Weeks later at recess we saw something strange. A man in worn clothing shuffled down 39th street. A girl said, “There goes a hobo,” and some of us ran to the fence to get a better look. He paused, turned slowly to us. He had wet eyes, a whiskery face, and a deep, bronchial cough. One of the boys said, “Hey, hobo,” but the man didn’t answer. His blear eyes fixed on something—Sister Ignatius coming from behind us, walking fast, beads clattering. We scattered but she ignored us, reached the fence and spoke to the man. Judy was close enough to hear her tell him there would be a plate for him if he went around the block to the Convent door.

That afternoon in class Sister Ignatius gave us a talk. She said we wouldn’t see too many men like that in our neighborhood. They were “wayfarers,” she said, and if we saw them we were not to talk to them. But if we saw a wayfarer when we were grown up, we were to say to ourselves, that man is my brother, and we were not to condemn, we were to help him. She said, “And if a woman is a wayfarer, and fallen away, the same thing. She is your sister.” I didn’t know what “fallen away” meant but assumed it referred to a lady hobo, an unthinkable thing, until lately, until the third grade, until I glanced back at the now gender-neutral Seat of Shame. That weekend my mother told me that one of her friends in the Mother’s Club said that Sister Ignatius and another sister with a driver’s license drove the hobo to Mercy Hospital where he was given medicine for his cough.

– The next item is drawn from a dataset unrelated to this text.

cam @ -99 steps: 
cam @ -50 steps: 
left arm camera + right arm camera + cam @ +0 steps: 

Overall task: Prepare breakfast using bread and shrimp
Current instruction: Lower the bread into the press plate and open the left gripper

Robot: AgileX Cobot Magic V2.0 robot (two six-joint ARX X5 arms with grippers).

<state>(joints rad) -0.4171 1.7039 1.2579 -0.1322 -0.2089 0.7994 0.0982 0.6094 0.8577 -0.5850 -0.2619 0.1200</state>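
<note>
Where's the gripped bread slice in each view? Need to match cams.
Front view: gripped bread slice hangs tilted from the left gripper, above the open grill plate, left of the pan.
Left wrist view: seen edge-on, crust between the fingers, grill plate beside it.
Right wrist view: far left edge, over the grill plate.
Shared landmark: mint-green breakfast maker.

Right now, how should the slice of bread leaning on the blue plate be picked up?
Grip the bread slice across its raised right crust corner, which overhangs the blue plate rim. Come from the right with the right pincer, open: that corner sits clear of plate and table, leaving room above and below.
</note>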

She also said, laughing again, that Sister Ignatius was in her fifties, not so old at all, and would be around for a long time. Dismal news, this. But on Open House night Sister Ignatius met my parents, told them I was capable in Arithmetic when I paid attention, and was good in English and Spelling. She didn’t tell them I talked in line and passed notes and was the first girl ever to occupy the Seat of Shame.

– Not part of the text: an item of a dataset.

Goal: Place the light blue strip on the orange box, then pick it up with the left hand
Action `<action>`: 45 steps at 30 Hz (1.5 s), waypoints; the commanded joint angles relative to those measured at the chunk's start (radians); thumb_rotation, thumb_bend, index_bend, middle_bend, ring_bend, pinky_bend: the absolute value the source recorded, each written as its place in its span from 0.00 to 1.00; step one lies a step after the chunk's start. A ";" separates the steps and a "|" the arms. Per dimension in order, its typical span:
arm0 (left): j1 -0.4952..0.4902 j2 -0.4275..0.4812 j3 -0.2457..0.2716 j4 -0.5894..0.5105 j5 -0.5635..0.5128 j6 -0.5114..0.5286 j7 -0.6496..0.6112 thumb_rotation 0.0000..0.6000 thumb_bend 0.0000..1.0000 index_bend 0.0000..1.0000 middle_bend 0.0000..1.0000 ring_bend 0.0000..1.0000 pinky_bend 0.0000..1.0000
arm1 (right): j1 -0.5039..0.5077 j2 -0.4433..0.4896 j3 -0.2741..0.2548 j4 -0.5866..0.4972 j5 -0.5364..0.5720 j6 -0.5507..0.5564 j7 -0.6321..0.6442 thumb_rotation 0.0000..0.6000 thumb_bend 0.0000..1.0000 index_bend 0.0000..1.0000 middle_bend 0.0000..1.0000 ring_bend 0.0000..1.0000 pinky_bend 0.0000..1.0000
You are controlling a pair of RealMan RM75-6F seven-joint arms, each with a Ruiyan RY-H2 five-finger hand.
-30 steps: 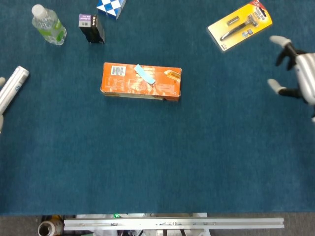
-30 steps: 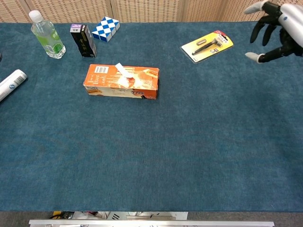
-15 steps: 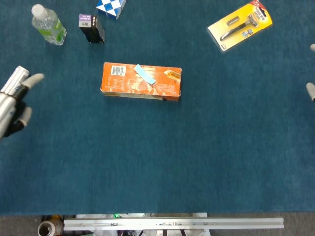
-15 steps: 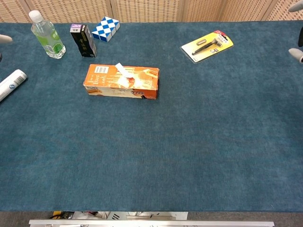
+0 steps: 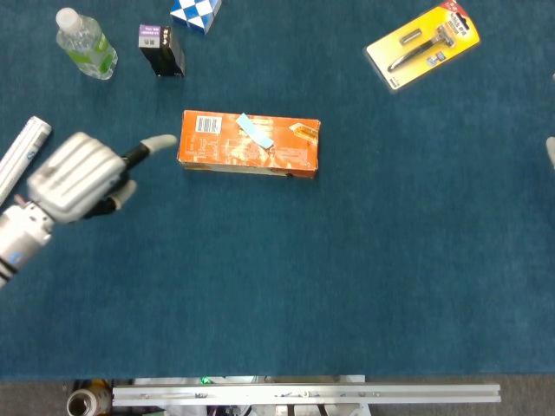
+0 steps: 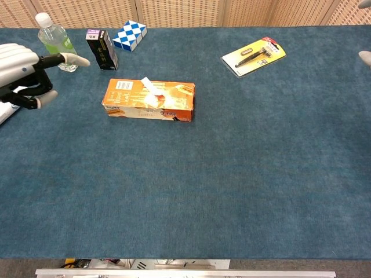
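Note:
The orange box (image 5: 250, 145) lies flat on the blue cloth left of centre, also in the chest view (image 6: 149, 99). The light blue strip (image 5: 255, 131) rests on its top face, slanted, and looks pale in the chest view (image 6: 149, 87). My left hand (image 5: 82, 178) hovers just left of the box, holding nothing. One finger (image 5: 156, 143) reaches toward the box's left end, and the others are bent and apart. In the chest view the left hand (image 6: 23, 69) is at the left edge. Only a fingertip of my right hand (image 5: 551, 152) shows at the right edge.
A water bottle (image 5: 85, 43), a small black box (image 5: 161, 49) and a blue-white cube (image 5: 195, 13) stand at the back left. A white tube (image 5: 22, 156) lies beside my left hand. A yellow razor pack (image 5: 423, 45) lies at the back right. A metal rail (image 5: 303, 394) runs along the front edge.
My left hand has come in from the left edge toward the box. My right hand has pulled back to the right until only a fingertip shows. Box and strip have not moved.

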 commanded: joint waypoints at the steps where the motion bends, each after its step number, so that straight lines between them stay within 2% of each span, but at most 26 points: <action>1: -0.066 -0.023 -0.004 -0.016 -0.016 -0.086 0.026 1.00 0.76 0.11 0.98 1.00 0.96 | -0.001 -0.005 0.008 0.005 0.007 -0.006 -0.004 1.00 0.29 0.23 0.74 0.85 1.00; 10: -0.186 -0.062 -0.035 -0.054 -0.106 -0.251 0.084 1.00 0.82 0.11 0.99 1.00 0.98 | -0.005 -0.026 0.033 0.028 0.011 -0.025 -0.006 1.00 0.33 0.23 0.79 0.91 1.00; 27: -0.340 -0.139 -0.084 -0.067 -0.395 -0.512 0.286 1.00 0.83 0.11 0.99 1.00 0.98 | -0.012 -0.049 0.054 0.045 0.010 -0.057 -0.017 1.00 0.36 0.23 0.85 0.98 1.00; 32: -0.371 -0.159 -0.090 -0.057 -0.479 -0.546 0.336 1.00 0.83 0.11 0.99 1.00 0.98 | -0.017 -0.051 0.057 0.048 0.007 -0.060 -0.010 1.00 0.36 0.23 0.85 0.99 1.00; 45: -0.433 -0.202 -0.060 -0.025 -0.651 -0.584 0.449 1.00 0.83 0.10 1.00 1.00 0.98 | -0.035 -0.047 0.064 0.057 0.004 -0.060 0.006 1.00 0.36 0.23 0.86 0.99 1.00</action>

This was a long time ago. I have long since parted with the Church. Sometimes there’s a sign on the lawn at Sacred Heart: Catholics Come Home. But they don’t mean me: an unbeliever, and a pro-choice feminist. Nevertheless, I remember clearly, and warmly, those early years in school. I see the Wall Street corporatists who capsized our economy getting away with it, held to no accounting at all, and I think we need Sister Superior to swoop down on them and remind them about the Seventh Commandment.  A developer put up a three-story building that robbed me of back yard privacy and view; he needs to hear from Sister Monica that the view belongs to everyone. Then there are the wayfarers, more of them these days than usual for our area. One is a woman who sleeps on the side steps of the Methodist Church on J. She doesn’t panhandle for drugs or booze, and I don’t know the history of her hard life, or from what she has “fallen away.” She doesn’t want interference, or conversation. But I will help her if I can because I understand that she is my sister.

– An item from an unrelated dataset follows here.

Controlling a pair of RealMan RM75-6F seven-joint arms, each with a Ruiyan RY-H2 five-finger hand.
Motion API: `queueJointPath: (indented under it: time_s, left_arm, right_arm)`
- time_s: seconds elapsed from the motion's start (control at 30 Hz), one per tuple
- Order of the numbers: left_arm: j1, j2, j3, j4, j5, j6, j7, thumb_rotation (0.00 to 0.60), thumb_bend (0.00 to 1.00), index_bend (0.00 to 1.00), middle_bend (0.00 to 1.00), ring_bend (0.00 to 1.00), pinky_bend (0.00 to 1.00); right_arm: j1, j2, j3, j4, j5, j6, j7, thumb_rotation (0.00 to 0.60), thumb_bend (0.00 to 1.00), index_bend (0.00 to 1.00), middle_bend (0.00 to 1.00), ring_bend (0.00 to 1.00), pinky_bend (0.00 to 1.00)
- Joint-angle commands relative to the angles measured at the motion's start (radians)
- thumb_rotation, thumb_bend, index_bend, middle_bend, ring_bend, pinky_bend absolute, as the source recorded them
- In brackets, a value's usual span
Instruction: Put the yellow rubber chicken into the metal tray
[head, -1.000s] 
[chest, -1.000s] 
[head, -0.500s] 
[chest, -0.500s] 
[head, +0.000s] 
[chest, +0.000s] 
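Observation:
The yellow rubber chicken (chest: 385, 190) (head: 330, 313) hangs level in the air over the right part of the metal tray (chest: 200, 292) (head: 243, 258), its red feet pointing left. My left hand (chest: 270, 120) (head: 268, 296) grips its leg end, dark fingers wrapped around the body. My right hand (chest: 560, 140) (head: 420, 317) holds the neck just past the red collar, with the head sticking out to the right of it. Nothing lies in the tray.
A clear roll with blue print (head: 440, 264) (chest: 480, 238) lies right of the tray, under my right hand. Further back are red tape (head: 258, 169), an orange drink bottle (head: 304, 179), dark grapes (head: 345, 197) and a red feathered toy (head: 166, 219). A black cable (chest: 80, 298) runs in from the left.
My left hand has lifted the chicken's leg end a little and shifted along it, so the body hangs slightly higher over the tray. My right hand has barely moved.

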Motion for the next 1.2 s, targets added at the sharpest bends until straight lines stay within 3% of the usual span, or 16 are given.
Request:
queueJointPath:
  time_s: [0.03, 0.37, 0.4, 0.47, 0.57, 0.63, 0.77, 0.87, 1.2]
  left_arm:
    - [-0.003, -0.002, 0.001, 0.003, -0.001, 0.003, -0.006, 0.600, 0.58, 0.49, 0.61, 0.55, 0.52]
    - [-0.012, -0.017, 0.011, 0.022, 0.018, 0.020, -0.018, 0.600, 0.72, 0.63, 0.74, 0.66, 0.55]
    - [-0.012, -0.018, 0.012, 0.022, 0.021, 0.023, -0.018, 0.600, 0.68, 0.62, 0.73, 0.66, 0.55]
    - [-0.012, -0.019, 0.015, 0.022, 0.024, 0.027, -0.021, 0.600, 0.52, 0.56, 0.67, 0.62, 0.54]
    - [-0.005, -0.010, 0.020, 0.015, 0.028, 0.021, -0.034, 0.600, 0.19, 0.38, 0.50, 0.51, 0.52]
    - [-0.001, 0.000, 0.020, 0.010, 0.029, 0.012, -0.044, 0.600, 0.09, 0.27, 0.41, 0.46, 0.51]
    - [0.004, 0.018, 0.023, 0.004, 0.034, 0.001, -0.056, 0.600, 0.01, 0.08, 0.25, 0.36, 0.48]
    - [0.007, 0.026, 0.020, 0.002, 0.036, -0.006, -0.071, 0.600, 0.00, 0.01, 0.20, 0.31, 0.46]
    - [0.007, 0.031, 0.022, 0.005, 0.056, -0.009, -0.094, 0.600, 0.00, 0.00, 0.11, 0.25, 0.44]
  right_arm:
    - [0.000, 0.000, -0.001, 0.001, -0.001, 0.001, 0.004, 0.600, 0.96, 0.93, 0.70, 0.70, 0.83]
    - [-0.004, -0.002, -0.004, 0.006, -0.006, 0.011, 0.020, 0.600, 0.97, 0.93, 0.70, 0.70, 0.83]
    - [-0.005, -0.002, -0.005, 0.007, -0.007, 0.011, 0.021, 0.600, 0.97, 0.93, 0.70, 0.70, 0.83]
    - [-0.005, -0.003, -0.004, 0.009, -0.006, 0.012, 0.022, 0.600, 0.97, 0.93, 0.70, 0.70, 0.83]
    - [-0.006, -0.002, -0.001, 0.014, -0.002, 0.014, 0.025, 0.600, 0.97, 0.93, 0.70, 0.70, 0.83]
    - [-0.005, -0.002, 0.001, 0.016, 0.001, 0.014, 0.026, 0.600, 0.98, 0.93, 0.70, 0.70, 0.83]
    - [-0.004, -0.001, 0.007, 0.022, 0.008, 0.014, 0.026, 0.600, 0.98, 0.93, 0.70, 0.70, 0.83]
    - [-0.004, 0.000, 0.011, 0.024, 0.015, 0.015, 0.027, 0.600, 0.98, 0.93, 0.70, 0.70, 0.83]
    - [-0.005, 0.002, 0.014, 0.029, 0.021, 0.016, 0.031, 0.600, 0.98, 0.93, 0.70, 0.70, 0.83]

These aren’t the best of times, even for the relatively privileged. The economy limps, horrific shooting massacres occur and both presidential candidates tremble before the gun lobby, our city halts vital services yet spends half a million dollars to “study” an arena the public has voted down—leadership seems to fail at every turn. Sometimes I feel myself slipping into that defeated, intellectually easy cynicism. But then a bunch of nuns get on a bus.

It’s risky, high-profile moral lobbying. Not everyone approves. The Vatican and several bishops rebuked them for straying from doctrinal subservience. But the nuns pressed on, advocating for the people who have few advocates, the people who sleep on the steps. This is rectitude, alive and thriving. Right on, sisters.